Task directions - Each entry must be output once more without any change.

Excerpts from a dataset -
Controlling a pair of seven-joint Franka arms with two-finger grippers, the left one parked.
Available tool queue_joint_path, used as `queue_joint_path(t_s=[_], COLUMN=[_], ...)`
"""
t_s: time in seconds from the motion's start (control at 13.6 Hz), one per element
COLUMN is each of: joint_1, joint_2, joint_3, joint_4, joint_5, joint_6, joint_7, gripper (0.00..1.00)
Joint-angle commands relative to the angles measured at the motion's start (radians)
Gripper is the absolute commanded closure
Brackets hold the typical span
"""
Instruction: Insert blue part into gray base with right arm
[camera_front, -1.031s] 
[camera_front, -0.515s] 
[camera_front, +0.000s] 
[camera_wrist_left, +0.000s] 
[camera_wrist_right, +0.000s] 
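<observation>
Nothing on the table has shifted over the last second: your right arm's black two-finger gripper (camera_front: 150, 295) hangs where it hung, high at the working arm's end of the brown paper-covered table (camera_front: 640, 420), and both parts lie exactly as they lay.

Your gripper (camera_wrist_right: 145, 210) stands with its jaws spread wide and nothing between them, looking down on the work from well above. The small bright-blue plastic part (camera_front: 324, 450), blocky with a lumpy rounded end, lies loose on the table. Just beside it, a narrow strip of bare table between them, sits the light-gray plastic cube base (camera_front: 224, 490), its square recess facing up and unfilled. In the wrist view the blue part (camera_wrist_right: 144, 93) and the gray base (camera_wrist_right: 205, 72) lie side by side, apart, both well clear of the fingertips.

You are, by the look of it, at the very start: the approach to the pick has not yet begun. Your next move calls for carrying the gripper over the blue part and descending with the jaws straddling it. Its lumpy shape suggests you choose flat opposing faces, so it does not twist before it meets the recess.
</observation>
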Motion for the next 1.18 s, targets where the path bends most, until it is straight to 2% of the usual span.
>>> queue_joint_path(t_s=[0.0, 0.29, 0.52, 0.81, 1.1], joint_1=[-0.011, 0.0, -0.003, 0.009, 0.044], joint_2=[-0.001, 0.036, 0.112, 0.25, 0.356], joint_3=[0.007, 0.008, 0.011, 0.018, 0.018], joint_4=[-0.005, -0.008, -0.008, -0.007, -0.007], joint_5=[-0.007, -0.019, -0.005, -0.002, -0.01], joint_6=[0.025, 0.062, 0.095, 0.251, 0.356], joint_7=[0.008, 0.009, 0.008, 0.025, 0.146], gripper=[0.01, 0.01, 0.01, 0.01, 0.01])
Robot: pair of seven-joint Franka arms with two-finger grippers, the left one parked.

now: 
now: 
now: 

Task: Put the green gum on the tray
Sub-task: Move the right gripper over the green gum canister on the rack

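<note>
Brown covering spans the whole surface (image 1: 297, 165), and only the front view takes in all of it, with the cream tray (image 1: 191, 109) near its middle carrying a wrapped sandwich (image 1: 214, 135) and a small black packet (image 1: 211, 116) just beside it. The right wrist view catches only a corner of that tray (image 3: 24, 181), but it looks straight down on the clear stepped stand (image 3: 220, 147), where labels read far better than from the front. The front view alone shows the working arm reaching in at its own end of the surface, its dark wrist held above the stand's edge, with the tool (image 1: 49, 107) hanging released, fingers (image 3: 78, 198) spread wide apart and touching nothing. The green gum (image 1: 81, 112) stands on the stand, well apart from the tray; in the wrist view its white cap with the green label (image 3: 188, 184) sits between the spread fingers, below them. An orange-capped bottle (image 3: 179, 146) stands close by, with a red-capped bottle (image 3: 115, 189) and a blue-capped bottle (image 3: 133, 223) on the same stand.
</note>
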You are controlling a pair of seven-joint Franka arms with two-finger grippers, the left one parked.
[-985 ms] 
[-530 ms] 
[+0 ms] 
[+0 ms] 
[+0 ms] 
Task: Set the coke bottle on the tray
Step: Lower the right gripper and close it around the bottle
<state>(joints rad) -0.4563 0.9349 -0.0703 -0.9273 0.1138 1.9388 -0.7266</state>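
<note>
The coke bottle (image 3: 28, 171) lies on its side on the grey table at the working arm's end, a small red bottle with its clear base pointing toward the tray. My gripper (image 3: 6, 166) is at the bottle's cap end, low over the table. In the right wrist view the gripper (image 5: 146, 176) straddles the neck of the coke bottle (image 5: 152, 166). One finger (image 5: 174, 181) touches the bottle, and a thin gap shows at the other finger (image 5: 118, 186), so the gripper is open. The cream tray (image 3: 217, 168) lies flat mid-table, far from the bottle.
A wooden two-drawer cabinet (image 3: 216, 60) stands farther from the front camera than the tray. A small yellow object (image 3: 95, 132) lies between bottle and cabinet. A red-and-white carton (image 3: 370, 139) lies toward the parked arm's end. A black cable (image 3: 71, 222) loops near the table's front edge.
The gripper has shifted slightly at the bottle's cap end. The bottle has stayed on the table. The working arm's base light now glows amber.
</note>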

Your response -
Controlling a pair of seven-joint Franka arms with two-finger grippers, the left one parked.
Available tool queue_joint_path, used as `queue_joint_path(t_s=[_], COLUMN=[_], ...)`
"""
t_s: time in seconds from the motion's start (control at 13.6 Hz), one per element
COLUMN is each of: joint_1, joint_2, joint_3, joint_4, joint_5, joint_6, joint_7, gripper (0.00..1.00)
Joint-angle commands relative to the angles measured at the motion's start (radians)
Gripper is the absolute commanded closure
Brackets hold the typical span
"""
Instruction: Insert blue part into gray base with right arm
[camera_front, -1.031s] 
[camera_front, -0.515s] 
[camera_front, +0.000s] 
[camera_wrist_left, +0.000s] 
[camera_wrist_right, +0.000s] 
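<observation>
Nothing on the table has shifted over the last second: your right arm's black two-finger gripper (camera_front: 150, 295) hangs where it hung, high at the working arm's end of the brown paper-covered table (camera_front: 640, 420), and both parts lie exactly as they lay.

Your gripper (camera_wrist_right: 145, 210) stands with its jaws spread wide and nothing between them, looking down on the work from well above. The small bright-blue plastic part (camera_front: 324, 450), blocky with a lumpy rounded end, lies loose on the table. Just beside it, a narrow strip of bare table between them, sits the light-gray plastic cube base (camera_front: 224, 490), its square recess facing up and unfilled. In the wrist view the blue part (camera_wrist_right: 144, 93) and the gray base (camera_wrist_right: 205, 72) lie side by side, apart, both well clear of the fingertips.

You are, by the look of it, at the very start: the approach to the pick has not yet begun. Your next move calls for carrying the gripper over the blue part and descending with the jaws straddling it. Its lumpy shape suggests you choose flat opposing faces, so it does not twist before it meets the recess.
</observation>
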Motion for the next 1.18 s, targets where the path bends most, until it is straight to 2% of the usual span.
>>> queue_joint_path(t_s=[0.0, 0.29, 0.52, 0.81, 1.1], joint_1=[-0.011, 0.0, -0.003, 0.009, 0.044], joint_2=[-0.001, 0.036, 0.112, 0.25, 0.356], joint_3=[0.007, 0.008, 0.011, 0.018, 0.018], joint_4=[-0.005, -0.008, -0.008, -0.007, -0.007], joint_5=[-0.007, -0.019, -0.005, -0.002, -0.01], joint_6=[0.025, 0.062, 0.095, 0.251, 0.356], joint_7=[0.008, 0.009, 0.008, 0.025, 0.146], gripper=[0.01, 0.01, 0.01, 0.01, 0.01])
Robot: pair of seven-joint Franka arms with two-finger grippers, the left one parked.

now: 
now: 
now: 

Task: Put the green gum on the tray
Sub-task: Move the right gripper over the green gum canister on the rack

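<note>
Brown covering spans the whole surface (image 1: 297, 165), and only the front view takes in all of it, with the cream tray (image 1: 191, 109) near its middle carrying a wrapped sandwich (image 1: 214, 135) and a small black packet (image 1: 211, 116) just beside it. The right wrist view catches only a corner of that tray (image 3: 24, 181), but it looks straight down on the clear stepped stand (image 3: 220, 147), where labels read far better than from the front. The front view alone shows the working arm reaching in at its own end of the surface, its dark wrist held above the stand's edge, with the tool (image 1: 49, 107) hanging released, fingers (image 3: 78, 198) spread wide apart and touching nothing. The green gum (image 1: 81, 112) stands on the stand, well apart from the tray; in the wrist view its white cap with the green label (image 3: 188, 184) sits between the spread fingers, below them. An orange-capped bottle (image 3: 179, 146) stands close by, with a red-capped bottle (image 3: 115, 189) and a blue-capped bottle (image 3: 133, 223) on the same stand.
</note>
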You are controlling a pair of seven-joint Franka arms with two-finger grippers, the left one parked.
[-985 ms] 
[-530 ms] 
[+0 ms] 
[+0 ms] 
[+0 ms] 
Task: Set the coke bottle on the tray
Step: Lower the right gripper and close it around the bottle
<state>(joints rad) -0.4563 0.9349 -0.0703 -0.9273 0.1138 1.9388 -0.7266</state>
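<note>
The coke bottle (image 3: 28, 171) lies on its side on the grey table at the working arm's end, a small red bottle with its clear base pointing toward the tray. My gripper (image 3: 6, 166) is at the bottle's cap end, low over the table. In the right wrist view the gripper (image 5: 146, 176) straddles the neck of the coke bottle (image 5: 152, 166). One finger (image 5: 174, 181) touches the bottle, and a thin gap shows at the other finger (image 5: 118, 186), so the gripper is open. The cream tray (image 3: 217, 168) lies flat mid-table, far from the bottle.
A wooden two-drawer cabinet (image 3: 216, 60) stands farther from the front camera than the tray. A small yellow object (image 3: 95, 132) lies between bottle and cabinet. A red-and-white carton (image 3: 370, 139) lies toward the parked arm's end. A black cable (image 3: 71, 222) loops near the table's front edge.
The gripper has shifted slightly at the bottle's cap end. The bottle has stayed on the table. The working arm's base light now glows amber.
</note>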

What the answer needed to say has been said.